# Prompt:
Extract every line between the one with "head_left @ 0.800" and the end of the entries, both included, word for word and free of pictures.
-- Opening Marker --
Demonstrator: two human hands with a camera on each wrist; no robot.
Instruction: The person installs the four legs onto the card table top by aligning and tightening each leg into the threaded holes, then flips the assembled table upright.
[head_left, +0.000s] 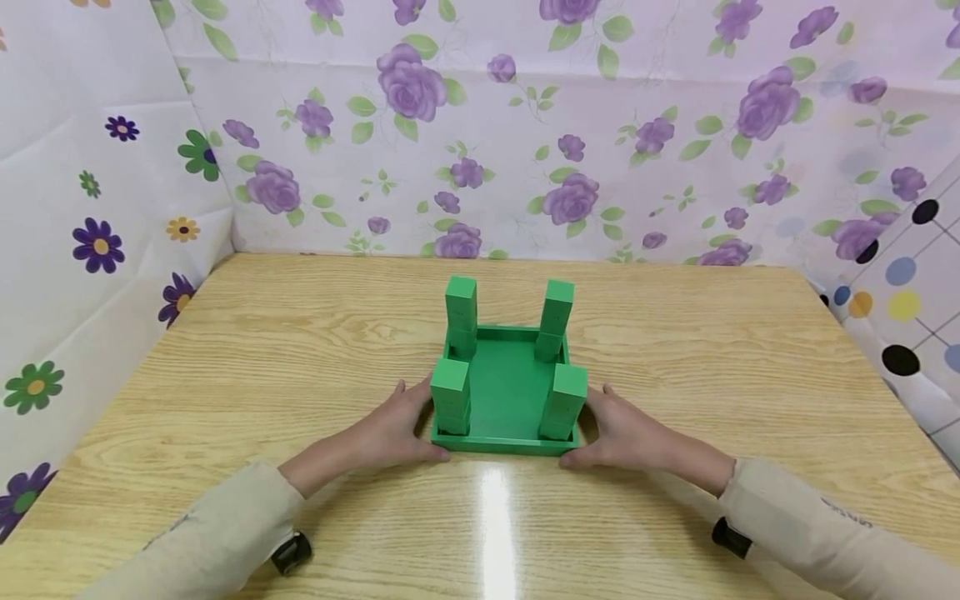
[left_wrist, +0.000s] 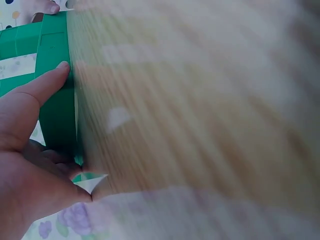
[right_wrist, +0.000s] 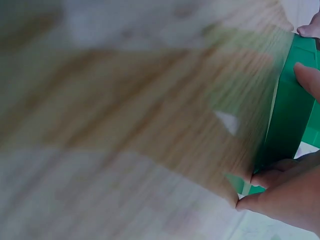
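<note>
In the head view, a shallow green tray point(head_left: 510, 396) with a raised rim lies on the table. Green block posts stand upright in its corners: front left point(head_left: 452, 396), front right point(head_left: 565, 400), back left point(head_left: 462, 312) and back right point(head_left: 555, 317). My left hand point(head_left: 397, 429) grips the tray's left side, its thumb at the front corner. On the opposite side my right hand point(head_left: 622, 429) holds it the same way. Both wrist views show fingers and thumb against the green tray wall point(left_wrist: 57, 110); some fingers are partly hidden low along it.
A wood-grain table point(head_left: 300, 350) extends around the tray on all sides. Behind it hangs a flowered cloth point(head_left: 570, 125), with another patterned cloth point(head_left: 90, 333) on the left and a dotted one point(head_left: 903, 304) on the right.
</note>
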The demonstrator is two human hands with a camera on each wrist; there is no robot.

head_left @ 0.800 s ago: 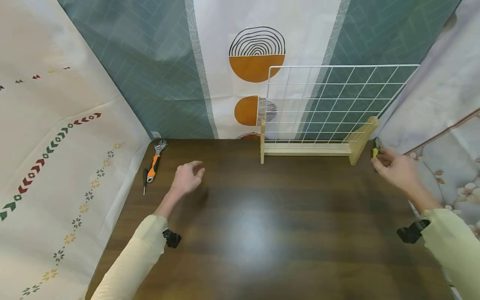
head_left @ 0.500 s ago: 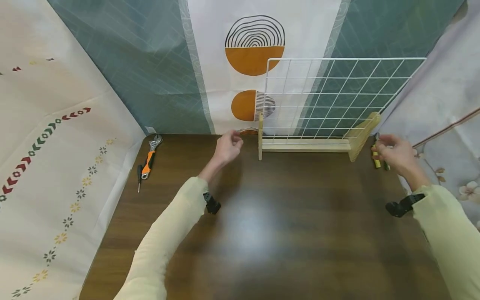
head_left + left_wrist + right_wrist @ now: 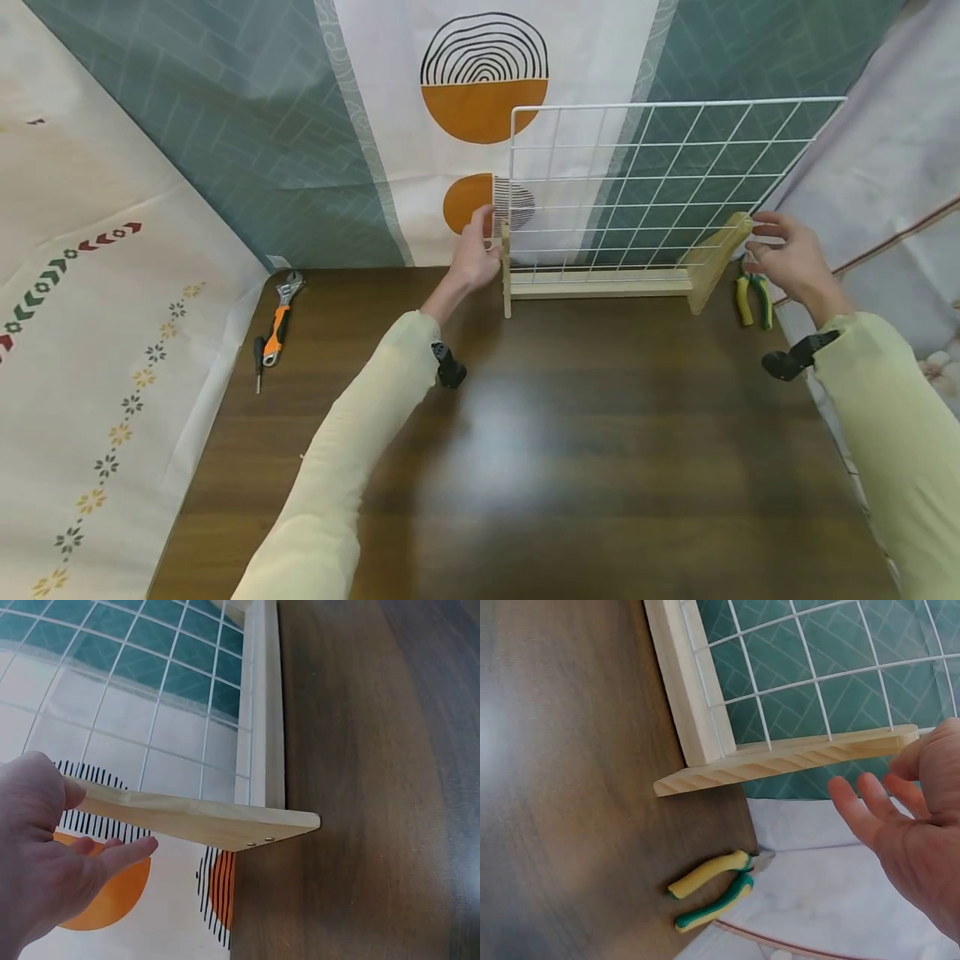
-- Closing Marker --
# Task answer:
head_left @ 0.800 s ago: 
head_left @ 0.500 s ago: 
head_left + left_wrist + right_wrist @ now: 

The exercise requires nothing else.